Fry’s era is referred to as the Stupid Ages more than once in the series. No dates are given, but the 20th century seems stupid enough to me (Alternate First)
Josh Gedgie’s winning science experiment is launched into space. Years later, it will be dumped on Saturn‘s dump moon. (Possibly for Alternate First)
February 13–28 – The 1988 Winter Olympics are held in Calgary, Alberta, Canada/What Hermes will later describe as a “legendary Jamaican bobsled team” first competes in the Winter Olympics. This is historical fact, which is not to be confused with the slightly fictionalised account given in the movie Cool Runnings.
1989 AD
June 16 – The film Ghostbusters II is released, tarnishing the previously well-regarded Ghostbusters franchise. (“This number has been lame since 1989”)
Applied Cryogenics experiences their penultimate power failure (Alternate First)
1991 AD
The Internet commences robbing people of their privacy (6ACV03). This is actually the date Tim Berners-Lee announced the World Wide Web project and software on the alt.hypertext newsgroup.
1992 AD
Date of manufacture of the green Latura in the Past-O-Rama exhibit. (Alternate First)
Fry scrawls a picture of himself on a rocket (Possibly Alternate First)
1995 AD to 1998 AD
Fry is unemployed. “I haven’t had time off since I was twenty-one through twenty-four!” (Possibly Alternate First)
1997 AD
Last known power failure at Applied Cryogenics/Applied Cryogenics: No power failures since 1997″. Despite this failure and the previous one, Applied Cryogenics will actually maintain continuous power – or at least avoid critical outages – through war, barbarism and alien invasions for the next 1003 years. (Alternate First)
HAL 9000, the subject of Calculon’s one-man show HAL 9000, comes online in Urbana, Illinois. (Alternate First)
Date on the last existing can of anchovies (“Angry Norwegian Anchovies” brand) in the year 3000. (Alternate Fisrt)
August – Fry finds Seymour in a New York street after a pizza delivery to “Seymour Asses” which turned out to be a crank call. (Possibly Alternate First)
Nibbler is assigned as Supreme Fuzzler for a Nibblonian scientific outpost on the planet Vergon VI, where he will remain assigned for a further thousand years. Over the following centuries, Nibblonians consume many of the planet’s animal inhabitants and gradually fill the planet’s core with dark matter. (Alternate First)
Fry’s bank account is left with a balance of 93 cents which, after one thousand years of gathering interest, becomes $4.3 billion. (Possibly Alternate First)
Decemder 31 (Possibly Alternate First)
9:00am – Fry wakes up
10:00pm – After dinner, Fry leaves his family’s house for work at Panucci’s/Fry wasn’t at his house after 10:00pm according to Farnsworth in this episode.

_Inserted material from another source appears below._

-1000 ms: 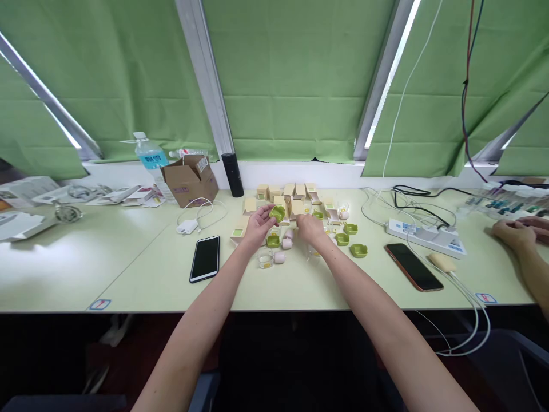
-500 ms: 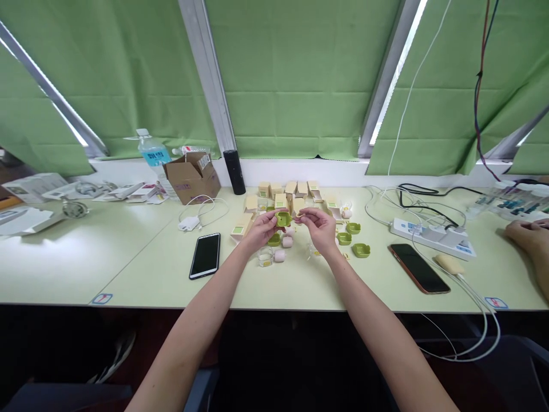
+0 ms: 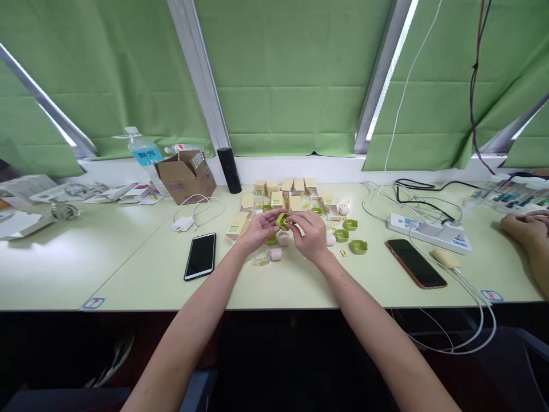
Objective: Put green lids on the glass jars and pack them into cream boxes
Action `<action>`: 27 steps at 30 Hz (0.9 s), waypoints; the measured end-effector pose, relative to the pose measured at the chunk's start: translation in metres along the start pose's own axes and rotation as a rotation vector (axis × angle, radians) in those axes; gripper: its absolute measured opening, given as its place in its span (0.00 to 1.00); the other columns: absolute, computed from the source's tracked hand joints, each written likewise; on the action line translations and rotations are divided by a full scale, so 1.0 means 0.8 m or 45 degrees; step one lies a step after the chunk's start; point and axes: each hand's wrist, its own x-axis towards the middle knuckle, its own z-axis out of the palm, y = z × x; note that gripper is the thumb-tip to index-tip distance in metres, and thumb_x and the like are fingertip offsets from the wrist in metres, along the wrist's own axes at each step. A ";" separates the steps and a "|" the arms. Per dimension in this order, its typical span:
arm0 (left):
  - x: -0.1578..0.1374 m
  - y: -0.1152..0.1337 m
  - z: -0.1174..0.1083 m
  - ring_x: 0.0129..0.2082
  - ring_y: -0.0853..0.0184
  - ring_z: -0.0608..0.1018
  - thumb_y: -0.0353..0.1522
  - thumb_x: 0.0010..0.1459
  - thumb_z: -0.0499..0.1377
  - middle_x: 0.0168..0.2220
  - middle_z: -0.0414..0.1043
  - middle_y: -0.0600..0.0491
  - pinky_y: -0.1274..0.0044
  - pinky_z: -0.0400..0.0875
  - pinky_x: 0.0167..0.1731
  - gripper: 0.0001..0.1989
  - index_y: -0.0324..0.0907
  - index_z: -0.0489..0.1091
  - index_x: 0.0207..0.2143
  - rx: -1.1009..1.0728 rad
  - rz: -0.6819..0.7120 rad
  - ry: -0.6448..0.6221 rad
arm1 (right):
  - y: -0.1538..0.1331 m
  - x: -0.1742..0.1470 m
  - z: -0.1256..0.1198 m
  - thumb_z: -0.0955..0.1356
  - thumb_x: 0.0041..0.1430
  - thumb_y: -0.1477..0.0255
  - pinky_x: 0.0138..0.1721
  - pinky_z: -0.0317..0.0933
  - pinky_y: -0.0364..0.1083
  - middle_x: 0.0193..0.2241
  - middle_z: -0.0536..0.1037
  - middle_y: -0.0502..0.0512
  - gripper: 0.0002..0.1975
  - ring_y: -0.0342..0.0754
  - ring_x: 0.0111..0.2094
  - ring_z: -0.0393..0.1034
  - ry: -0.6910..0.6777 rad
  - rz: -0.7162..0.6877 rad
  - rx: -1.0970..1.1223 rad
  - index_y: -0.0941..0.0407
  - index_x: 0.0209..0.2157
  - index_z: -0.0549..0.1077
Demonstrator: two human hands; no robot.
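Observation:
My left hand (image 3: 258,232) holds a small green cup-like case (image 3: 282,221) up over the table, tilted with its opening toward my right. The fingers of my right hand (image 3: 310,233) are pinched together at the case's opening, on a small yellowish piece (image 3: 289,221) mostly hidden by the fingertips. More green cases (image 3: 358,246) lie to the right, beside a small yellow U-shaped piece (image 3: 343,253). Below my hands are a clear container (image 3: 262,258) and a pale pink cylinder (image 3: 275,254). Several cream cartons (image 3: 277,199) stand behind.
A white-framed phone (image 3: 201,256) lies left of my arms, a dark phone (image 3: 416,263) to the right. Farther right are a power strip (image 3: 429,233) with cables and another person's hand (image 3: 525,229). An open cardboard box (image 3: 184,177) and black cylinder (image 3: 229,170) stand behind.
My right hand has moved left and brought the small yellowish piece to the green case. The case has been tilted toward it. The view has shifted slightly.

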 end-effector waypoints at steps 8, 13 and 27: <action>0.002 -0.001 0.002 0.52 0.57 0.82 0.26 0.46 0.76 0.54 0.80 0.42 0.72 0.80 0.47 0.27 0.40 0.79 0.50 0.014 0.023 0.009 | -0.003 -0.002 0.001 0.65 0.71 0.72 0.42 0.64 0.50 0.35 0.82 0.57 0.13 0.51 0.39 0.73 -0.021 0.017 -0.117 0.54 0.37 0.81; 0.001 0.004 0.007 0.53 0.57 0.82 0.24 0.45 0.74 0.53 0.81 0.43 0.70 0.78 0.52 0.25 0.41 0.81 0.48 0.074 0.025 -0.007 | -0.003 -0.004 0.003 0.65 0.71 0.72 0.38 0.64 0.47 0.31 0.79 0.56 0.14 0.49 0.35 0.72 -0.070 0.070 -0.131 0.54 0.36 0.82; 0.000 0.006 0.008 0.50 0.54 0.84 0.26 0.44 0.75 0.51 0.82 0.42 0.65 0.78 0.53 0.26 0.40 0.81 0.50 0.167 -0.025 -0.012 | -0.002 -0.003 0.001 0.63 0.73 0.71 0.43 0.68 0.44 0.39 0.86 0.56 0.16 0.48 0.40 0.79 -0.336 0.161 -0.152 0.51 0.43 0.84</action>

evening – Nibbler orders a pizza to be delivered to Applied Cryogenics, using the pseudonym I. C. Weiner.
11:35pm – Fry leaves Panucci’s to deliver Nibbler’s pizza, leaving Seymour to wait for him outside. This scene occurs in more than one episode, but “Jurassic Bark” is the first time a clock is visible.
11:??pm – Nibbler’s chauffeur, Digby, lands them on the roof of Applied Cryogenics.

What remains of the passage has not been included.